§ The task: From the data below, repeat exactly the lines from the line with "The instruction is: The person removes" to the line with "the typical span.", both included.

§ Records for processing:
------------------------------------------------

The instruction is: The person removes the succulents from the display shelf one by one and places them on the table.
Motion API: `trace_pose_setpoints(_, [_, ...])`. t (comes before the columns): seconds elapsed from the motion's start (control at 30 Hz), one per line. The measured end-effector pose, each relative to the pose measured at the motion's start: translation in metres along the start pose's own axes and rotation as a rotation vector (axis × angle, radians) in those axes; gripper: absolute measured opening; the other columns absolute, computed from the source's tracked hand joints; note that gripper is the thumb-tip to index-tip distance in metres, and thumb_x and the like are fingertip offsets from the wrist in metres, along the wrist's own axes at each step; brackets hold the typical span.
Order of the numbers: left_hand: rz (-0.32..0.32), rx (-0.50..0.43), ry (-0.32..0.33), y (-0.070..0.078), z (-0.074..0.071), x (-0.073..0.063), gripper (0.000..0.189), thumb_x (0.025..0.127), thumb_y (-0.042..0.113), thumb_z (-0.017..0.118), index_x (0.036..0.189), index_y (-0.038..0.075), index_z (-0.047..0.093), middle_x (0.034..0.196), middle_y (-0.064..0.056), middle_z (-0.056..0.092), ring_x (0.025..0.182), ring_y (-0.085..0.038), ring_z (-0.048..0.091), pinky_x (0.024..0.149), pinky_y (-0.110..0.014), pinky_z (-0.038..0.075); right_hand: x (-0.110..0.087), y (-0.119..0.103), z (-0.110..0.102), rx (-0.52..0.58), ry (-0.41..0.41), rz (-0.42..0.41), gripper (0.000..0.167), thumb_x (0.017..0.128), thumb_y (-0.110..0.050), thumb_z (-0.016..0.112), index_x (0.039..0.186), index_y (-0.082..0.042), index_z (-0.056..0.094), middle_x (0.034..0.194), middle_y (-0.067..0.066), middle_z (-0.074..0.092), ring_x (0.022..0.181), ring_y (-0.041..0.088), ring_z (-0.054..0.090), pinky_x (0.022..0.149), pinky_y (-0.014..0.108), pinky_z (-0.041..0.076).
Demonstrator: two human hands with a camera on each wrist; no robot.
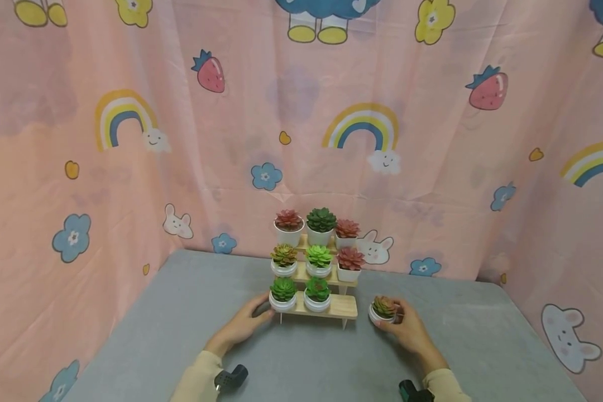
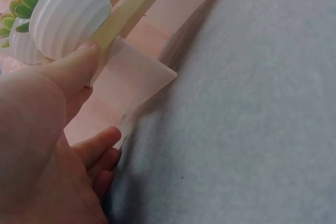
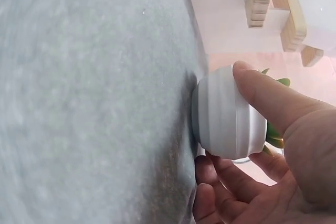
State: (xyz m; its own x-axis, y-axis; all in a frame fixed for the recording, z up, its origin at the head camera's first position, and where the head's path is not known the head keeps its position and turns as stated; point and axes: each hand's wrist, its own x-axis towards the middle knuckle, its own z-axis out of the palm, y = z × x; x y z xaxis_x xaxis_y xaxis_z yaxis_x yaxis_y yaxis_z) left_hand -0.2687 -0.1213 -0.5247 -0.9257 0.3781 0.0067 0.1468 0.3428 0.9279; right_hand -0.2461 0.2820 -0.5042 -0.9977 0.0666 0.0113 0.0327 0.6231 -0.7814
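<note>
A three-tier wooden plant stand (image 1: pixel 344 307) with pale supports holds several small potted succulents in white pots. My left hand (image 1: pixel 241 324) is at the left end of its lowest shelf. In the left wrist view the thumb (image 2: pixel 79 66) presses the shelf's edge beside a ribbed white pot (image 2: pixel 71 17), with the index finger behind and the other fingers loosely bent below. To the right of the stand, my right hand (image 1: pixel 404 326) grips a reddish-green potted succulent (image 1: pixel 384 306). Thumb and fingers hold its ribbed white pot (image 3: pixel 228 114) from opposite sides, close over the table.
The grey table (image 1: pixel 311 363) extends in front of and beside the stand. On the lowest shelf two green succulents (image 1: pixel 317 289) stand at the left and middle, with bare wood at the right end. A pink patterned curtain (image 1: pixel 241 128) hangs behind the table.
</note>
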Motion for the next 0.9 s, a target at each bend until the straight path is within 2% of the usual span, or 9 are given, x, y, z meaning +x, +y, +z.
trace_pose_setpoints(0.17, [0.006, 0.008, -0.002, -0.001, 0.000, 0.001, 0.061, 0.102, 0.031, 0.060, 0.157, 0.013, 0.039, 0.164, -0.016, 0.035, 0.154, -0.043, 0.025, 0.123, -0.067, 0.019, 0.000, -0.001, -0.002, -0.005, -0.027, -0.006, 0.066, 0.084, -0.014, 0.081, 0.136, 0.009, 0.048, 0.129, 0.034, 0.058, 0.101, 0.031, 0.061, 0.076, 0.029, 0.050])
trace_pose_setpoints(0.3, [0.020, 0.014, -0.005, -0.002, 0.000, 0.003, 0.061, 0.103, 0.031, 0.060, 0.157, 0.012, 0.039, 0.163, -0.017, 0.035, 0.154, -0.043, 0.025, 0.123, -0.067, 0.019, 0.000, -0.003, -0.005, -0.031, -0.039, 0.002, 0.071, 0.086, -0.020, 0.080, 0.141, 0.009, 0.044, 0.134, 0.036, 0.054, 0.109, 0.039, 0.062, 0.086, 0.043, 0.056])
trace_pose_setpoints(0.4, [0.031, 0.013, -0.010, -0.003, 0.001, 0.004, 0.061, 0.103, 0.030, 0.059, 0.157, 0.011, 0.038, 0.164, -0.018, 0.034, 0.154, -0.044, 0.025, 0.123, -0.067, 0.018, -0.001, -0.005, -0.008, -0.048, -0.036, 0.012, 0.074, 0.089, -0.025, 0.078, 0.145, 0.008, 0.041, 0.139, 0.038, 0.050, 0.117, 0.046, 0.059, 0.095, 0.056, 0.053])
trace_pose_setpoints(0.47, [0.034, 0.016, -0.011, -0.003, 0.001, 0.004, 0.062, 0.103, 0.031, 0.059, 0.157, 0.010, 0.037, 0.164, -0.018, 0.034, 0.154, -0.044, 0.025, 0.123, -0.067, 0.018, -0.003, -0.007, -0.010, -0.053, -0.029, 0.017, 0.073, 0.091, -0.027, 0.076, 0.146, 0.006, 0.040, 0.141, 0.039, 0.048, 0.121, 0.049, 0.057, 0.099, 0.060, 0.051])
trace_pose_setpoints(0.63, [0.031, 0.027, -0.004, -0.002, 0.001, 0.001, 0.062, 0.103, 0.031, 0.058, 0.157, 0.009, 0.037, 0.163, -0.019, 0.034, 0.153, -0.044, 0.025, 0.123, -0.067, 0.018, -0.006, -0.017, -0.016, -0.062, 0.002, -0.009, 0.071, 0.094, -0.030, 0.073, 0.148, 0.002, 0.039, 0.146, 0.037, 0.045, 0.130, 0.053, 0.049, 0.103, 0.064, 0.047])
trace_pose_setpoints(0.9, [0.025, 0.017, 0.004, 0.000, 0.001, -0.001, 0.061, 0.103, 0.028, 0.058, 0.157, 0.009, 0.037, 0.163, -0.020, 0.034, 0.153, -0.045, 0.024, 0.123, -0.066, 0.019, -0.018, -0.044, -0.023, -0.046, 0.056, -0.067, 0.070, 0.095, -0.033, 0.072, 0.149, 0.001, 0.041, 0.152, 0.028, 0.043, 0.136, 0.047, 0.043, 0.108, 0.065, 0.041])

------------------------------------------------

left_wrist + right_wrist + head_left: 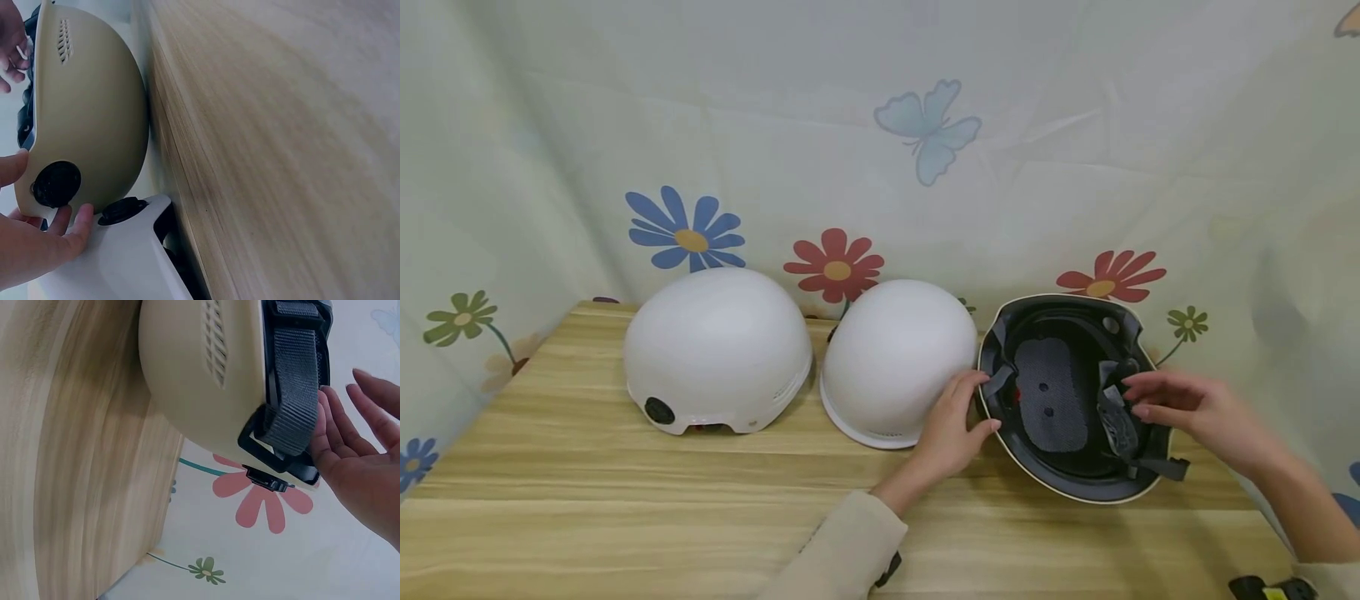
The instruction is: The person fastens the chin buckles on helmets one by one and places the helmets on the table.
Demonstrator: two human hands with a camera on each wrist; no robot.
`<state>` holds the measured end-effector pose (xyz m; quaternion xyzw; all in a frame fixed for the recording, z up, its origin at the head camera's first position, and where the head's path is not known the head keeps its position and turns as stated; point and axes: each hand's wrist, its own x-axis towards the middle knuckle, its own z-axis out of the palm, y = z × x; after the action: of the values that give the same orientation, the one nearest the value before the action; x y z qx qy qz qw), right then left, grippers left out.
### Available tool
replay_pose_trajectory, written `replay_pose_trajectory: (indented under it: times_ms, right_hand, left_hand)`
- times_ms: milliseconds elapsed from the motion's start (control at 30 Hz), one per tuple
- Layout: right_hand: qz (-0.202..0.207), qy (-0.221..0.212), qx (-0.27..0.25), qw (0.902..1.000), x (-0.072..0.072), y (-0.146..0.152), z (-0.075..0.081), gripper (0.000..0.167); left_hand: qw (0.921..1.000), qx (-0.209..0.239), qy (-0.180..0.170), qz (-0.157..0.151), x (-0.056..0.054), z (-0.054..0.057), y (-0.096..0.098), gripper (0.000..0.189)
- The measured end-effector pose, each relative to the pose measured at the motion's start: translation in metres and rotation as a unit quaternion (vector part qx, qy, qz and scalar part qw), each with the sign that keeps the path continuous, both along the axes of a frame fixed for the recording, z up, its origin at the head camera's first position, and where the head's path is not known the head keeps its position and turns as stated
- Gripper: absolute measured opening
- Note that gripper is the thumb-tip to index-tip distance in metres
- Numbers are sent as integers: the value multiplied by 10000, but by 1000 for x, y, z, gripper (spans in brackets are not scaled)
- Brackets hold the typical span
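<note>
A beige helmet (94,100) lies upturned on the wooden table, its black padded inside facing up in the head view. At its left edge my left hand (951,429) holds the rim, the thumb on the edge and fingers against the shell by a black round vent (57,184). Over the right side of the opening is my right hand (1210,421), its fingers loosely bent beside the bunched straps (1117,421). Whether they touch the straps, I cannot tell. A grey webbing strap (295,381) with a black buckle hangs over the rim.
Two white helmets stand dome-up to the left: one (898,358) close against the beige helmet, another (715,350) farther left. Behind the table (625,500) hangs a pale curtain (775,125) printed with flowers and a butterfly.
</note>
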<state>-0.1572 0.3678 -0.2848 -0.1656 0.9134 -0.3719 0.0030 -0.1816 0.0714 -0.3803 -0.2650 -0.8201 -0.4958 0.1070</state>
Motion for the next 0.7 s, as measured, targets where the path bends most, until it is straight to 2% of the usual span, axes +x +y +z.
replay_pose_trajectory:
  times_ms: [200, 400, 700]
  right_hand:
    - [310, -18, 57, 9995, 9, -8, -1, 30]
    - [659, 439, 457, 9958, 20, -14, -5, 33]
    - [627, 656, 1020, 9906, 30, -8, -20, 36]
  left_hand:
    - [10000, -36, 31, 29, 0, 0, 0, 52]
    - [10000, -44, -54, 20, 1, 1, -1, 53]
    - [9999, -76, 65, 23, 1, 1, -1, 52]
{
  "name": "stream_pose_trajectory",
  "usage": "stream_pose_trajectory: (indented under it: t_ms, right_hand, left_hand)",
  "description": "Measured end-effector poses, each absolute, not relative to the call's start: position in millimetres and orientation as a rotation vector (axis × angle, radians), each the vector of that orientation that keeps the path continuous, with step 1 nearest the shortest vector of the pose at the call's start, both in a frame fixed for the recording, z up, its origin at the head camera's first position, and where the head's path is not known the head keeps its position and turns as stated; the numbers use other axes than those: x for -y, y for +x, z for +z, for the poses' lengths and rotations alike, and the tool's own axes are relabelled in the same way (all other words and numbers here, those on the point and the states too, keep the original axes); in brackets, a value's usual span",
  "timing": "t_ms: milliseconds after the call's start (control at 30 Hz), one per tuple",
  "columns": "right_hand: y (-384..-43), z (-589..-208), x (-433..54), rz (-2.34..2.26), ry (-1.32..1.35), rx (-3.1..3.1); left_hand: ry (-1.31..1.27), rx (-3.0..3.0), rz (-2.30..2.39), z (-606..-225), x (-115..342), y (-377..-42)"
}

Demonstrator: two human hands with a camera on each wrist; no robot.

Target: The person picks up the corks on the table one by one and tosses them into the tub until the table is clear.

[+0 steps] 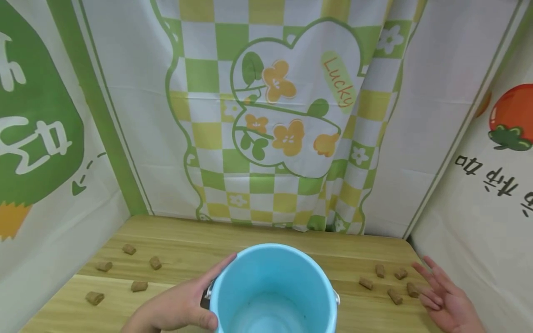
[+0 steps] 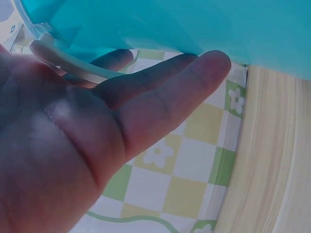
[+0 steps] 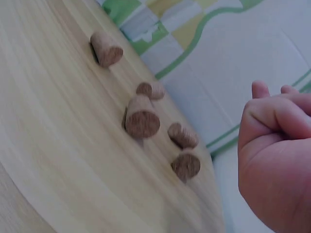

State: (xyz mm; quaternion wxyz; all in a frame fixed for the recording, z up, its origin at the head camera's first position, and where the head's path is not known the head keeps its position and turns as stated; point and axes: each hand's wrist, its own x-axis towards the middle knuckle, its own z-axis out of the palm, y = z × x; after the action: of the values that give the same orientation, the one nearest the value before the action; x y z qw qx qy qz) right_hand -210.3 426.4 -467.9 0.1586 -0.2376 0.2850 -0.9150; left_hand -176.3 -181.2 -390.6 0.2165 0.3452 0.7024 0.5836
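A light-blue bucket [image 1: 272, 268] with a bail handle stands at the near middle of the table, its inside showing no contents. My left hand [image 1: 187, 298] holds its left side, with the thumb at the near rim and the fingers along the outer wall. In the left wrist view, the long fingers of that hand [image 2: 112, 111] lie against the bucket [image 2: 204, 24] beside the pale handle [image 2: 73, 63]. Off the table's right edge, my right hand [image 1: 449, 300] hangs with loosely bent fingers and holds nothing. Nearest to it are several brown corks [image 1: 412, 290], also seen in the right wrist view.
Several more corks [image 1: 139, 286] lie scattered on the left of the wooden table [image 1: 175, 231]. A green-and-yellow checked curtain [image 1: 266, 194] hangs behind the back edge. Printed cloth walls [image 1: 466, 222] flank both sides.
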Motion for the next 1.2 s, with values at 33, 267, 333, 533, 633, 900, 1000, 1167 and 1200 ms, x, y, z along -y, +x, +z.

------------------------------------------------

§ Answer to this task:
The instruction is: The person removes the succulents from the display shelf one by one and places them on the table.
Motion API: `trace_pose_setpoints(_, [_, ...])`. t (comes before the columns): seconds elapsed from the motion's start (control at 30 Hz), one per line. The measured end-effector pose, each relative to the pose measured at the motion's start: translation in metres along the start pose's own axes and rotation as a rotation vector (axis × angle, radians) in those axes; gripper: absolute measured opening; the other columns absolute, computed from the source's tracked hand joints; note that gripper is the thumb-tip to index-tip distance in metres, and thumb_x and the like are fingertip offsets from the wrist in metres, along the wrist's own axes at each step; brackets hold the typical span.

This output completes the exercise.